** WHAT IS NEEDED **
Where a line of the data below has the string "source", copy that line.

** RAW DATA **
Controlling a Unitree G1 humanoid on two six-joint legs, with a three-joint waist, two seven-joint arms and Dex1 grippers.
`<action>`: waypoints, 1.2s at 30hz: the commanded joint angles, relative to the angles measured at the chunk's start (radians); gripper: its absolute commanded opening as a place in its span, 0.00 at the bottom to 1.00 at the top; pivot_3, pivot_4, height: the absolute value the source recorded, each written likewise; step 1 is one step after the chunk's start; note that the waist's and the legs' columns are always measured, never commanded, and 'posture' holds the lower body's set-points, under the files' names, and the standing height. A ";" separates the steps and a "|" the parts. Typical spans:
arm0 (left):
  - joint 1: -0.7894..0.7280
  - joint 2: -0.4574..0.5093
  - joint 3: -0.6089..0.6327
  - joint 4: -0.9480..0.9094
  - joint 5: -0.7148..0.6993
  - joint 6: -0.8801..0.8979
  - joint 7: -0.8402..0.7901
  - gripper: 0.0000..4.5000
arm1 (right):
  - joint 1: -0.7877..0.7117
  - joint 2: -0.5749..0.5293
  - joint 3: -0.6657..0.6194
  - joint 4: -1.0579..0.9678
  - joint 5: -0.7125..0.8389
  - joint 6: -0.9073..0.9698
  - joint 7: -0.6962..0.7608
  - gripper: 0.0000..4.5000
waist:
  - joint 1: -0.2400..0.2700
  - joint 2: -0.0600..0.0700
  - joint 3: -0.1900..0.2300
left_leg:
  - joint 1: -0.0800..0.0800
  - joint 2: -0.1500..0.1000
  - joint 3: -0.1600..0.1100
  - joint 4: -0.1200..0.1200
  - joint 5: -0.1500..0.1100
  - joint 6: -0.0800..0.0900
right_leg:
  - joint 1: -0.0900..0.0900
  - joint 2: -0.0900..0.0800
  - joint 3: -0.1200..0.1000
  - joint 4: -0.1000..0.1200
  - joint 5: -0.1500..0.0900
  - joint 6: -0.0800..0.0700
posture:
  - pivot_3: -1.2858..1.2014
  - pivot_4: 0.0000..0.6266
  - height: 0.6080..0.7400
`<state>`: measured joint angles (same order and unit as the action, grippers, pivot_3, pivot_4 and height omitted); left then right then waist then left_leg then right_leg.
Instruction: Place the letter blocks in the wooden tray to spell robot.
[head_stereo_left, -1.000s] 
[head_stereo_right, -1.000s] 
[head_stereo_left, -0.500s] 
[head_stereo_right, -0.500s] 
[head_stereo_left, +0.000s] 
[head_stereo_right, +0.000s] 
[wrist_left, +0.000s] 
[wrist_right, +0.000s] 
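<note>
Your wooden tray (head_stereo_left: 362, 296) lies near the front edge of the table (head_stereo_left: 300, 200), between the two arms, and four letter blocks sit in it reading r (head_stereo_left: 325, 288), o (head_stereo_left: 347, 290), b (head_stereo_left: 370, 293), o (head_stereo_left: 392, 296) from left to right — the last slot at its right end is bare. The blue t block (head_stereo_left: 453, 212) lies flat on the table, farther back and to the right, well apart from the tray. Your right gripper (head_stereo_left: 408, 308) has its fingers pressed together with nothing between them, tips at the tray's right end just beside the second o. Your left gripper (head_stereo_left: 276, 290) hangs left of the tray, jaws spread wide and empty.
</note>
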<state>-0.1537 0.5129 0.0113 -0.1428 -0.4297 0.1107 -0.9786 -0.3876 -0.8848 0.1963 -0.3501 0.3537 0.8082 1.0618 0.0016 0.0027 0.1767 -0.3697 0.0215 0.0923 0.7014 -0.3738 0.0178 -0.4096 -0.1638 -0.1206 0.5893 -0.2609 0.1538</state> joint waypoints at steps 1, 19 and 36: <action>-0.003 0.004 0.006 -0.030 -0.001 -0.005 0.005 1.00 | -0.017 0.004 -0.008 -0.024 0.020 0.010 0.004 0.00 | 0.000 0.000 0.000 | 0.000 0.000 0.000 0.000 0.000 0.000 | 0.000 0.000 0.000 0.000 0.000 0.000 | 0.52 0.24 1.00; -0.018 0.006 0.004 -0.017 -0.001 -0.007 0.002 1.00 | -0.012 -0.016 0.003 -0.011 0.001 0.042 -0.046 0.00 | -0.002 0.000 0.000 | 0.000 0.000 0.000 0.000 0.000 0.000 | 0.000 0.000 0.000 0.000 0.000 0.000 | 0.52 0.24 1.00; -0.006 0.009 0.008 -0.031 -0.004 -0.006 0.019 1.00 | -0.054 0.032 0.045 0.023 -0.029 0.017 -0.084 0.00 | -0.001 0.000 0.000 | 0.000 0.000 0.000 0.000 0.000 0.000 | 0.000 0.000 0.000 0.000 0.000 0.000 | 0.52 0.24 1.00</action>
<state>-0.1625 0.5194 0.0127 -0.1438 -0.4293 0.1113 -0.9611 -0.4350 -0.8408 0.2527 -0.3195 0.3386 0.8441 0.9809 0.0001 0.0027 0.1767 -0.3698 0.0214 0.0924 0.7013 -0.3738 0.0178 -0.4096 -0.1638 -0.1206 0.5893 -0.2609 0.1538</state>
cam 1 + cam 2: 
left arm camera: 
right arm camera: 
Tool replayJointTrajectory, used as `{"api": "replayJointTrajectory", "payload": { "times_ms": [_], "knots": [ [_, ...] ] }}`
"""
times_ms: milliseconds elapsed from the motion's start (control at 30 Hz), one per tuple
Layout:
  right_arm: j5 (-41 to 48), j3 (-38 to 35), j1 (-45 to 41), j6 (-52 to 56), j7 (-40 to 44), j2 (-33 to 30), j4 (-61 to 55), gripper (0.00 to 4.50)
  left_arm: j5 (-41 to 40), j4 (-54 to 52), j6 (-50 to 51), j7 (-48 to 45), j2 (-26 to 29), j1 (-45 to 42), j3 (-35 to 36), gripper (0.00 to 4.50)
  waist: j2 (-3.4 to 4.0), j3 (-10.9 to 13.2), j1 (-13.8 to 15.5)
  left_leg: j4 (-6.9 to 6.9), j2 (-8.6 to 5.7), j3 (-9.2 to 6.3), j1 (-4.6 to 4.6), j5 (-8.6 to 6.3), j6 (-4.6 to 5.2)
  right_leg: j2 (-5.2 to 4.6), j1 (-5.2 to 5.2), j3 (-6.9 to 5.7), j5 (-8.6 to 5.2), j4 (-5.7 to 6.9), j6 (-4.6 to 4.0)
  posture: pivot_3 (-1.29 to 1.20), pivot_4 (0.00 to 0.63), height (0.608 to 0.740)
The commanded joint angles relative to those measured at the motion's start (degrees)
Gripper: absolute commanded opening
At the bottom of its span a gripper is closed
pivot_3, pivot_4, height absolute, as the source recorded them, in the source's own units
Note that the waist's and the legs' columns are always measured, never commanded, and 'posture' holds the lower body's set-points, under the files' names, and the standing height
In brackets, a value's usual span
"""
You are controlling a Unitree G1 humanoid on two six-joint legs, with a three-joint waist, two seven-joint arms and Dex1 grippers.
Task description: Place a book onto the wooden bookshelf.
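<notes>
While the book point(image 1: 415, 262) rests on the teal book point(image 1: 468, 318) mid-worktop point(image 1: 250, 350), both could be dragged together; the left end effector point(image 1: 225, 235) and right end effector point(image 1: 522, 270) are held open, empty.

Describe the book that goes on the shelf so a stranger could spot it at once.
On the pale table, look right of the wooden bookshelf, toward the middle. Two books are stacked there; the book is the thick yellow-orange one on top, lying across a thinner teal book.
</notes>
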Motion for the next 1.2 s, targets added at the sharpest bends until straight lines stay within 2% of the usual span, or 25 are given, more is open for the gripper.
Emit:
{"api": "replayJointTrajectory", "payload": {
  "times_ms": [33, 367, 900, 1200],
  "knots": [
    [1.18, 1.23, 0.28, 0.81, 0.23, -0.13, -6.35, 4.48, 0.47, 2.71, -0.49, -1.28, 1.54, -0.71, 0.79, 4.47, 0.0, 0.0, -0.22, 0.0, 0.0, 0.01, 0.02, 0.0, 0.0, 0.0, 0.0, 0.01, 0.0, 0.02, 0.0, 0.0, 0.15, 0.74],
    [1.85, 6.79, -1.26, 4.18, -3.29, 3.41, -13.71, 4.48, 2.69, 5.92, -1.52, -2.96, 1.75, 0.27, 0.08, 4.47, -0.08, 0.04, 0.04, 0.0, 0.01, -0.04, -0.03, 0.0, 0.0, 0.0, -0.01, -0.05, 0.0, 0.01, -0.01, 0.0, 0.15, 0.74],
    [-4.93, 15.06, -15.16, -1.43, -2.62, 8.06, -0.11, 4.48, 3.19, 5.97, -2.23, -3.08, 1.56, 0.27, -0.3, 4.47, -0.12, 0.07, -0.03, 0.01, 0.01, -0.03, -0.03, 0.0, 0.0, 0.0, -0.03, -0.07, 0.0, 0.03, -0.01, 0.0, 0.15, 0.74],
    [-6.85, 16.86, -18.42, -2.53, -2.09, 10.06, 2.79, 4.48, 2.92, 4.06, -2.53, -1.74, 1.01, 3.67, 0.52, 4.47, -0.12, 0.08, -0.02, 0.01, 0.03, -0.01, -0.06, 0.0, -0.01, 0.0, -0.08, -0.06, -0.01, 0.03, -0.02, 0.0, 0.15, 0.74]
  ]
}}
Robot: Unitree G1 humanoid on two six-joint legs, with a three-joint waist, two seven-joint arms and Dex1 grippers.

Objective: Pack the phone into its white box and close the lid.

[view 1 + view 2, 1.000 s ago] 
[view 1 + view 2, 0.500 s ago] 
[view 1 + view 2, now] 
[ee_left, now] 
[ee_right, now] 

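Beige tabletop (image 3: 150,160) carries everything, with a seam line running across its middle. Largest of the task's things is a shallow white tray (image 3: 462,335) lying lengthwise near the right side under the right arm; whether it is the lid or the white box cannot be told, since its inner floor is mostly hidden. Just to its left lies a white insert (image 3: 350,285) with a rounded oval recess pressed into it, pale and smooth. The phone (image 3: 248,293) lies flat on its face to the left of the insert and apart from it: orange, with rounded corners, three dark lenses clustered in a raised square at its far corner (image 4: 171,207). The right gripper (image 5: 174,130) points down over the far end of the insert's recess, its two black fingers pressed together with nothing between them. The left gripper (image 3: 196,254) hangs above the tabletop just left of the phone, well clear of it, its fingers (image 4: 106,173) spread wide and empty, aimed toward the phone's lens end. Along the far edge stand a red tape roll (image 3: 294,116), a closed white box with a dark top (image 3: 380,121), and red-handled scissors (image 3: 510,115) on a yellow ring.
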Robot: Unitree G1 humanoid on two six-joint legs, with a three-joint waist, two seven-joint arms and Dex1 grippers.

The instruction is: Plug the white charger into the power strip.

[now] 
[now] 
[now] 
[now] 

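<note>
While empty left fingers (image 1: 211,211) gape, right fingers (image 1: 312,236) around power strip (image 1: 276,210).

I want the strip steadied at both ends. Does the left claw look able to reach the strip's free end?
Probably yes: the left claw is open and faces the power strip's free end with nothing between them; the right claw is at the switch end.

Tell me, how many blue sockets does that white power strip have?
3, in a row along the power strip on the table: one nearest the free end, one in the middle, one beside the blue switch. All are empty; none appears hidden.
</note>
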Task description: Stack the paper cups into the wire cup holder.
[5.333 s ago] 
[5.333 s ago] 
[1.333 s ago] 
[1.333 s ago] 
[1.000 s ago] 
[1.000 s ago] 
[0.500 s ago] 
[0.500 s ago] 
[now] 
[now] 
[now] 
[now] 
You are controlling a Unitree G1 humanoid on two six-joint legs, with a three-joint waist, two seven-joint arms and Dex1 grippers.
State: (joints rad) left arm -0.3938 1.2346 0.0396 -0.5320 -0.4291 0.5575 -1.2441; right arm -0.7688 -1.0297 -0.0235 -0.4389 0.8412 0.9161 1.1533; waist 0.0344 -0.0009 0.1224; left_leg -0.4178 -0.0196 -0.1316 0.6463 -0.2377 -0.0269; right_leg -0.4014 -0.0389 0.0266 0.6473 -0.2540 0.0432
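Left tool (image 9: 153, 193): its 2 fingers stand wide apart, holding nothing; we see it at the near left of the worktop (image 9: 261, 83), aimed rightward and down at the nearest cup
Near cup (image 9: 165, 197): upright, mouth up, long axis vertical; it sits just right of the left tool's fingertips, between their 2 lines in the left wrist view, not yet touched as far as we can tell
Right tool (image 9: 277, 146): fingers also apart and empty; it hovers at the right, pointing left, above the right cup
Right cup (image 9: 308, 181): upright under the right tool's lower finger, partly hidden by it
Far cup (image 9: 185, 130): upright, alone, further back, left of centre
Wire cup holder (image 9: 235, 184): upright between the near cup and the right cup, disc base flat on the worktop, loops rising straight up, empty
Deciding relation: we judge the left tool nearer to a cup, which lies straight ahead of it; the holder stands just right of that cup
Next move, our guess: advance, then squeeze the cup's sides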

** EXPECTED OUTPUT **
`<action>`: waypoints, 1.2s at 30hz: the commanded joint angles, relative to the angles measured at the chunk's start (radians); gripper: its absolute commanded opening as a place in its span, 0.00 at the bottom to 1.00 at the top; pivot_3, pivot_4, height: the absolute value the source recorded, each written likewise; step 1 is one step after the chunk's start; note that the waist's and the legs' columns are always measured, never commanded, and 'posture' holds the lower body's set-points, under the files' names, and the standing height. A ";" separates the steps and a "|" the parts. Typical spans:
pivot_3, pivot_4, height absolute, as the source recorded them, in the source's own units

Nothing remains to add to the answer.